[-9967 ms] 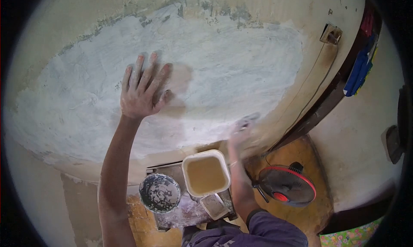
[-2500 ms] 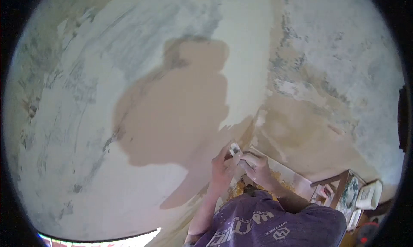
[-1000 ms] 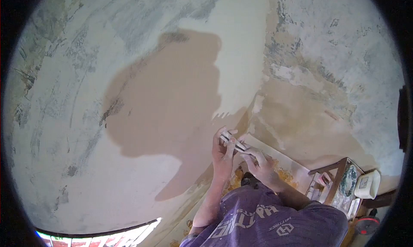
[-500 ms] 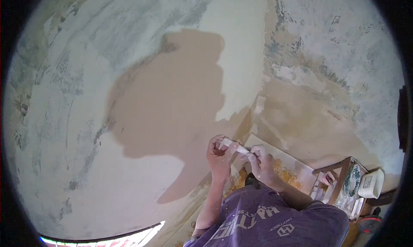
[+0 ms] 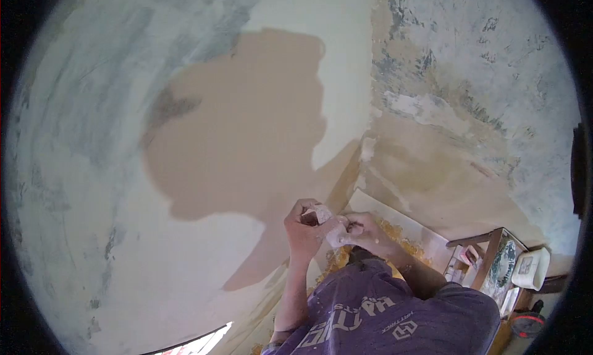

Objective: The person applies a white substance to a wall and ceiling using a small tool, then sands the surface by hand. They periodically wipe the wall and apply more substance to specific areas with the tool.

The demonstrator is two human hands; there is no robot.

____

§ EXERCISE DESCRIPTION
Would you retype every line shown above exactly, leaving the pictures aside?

§ RESPONSE
[-9967 ms] 
[-2500 ms] 
[-1000 ms] 
[-500 ms] 
[+0 ms] 

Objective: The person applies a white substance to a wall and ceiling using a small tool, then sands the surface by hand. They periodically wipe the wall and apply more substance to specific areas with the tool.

The demonstrator is two human hands; there is no robot.

What has been written completes the answer.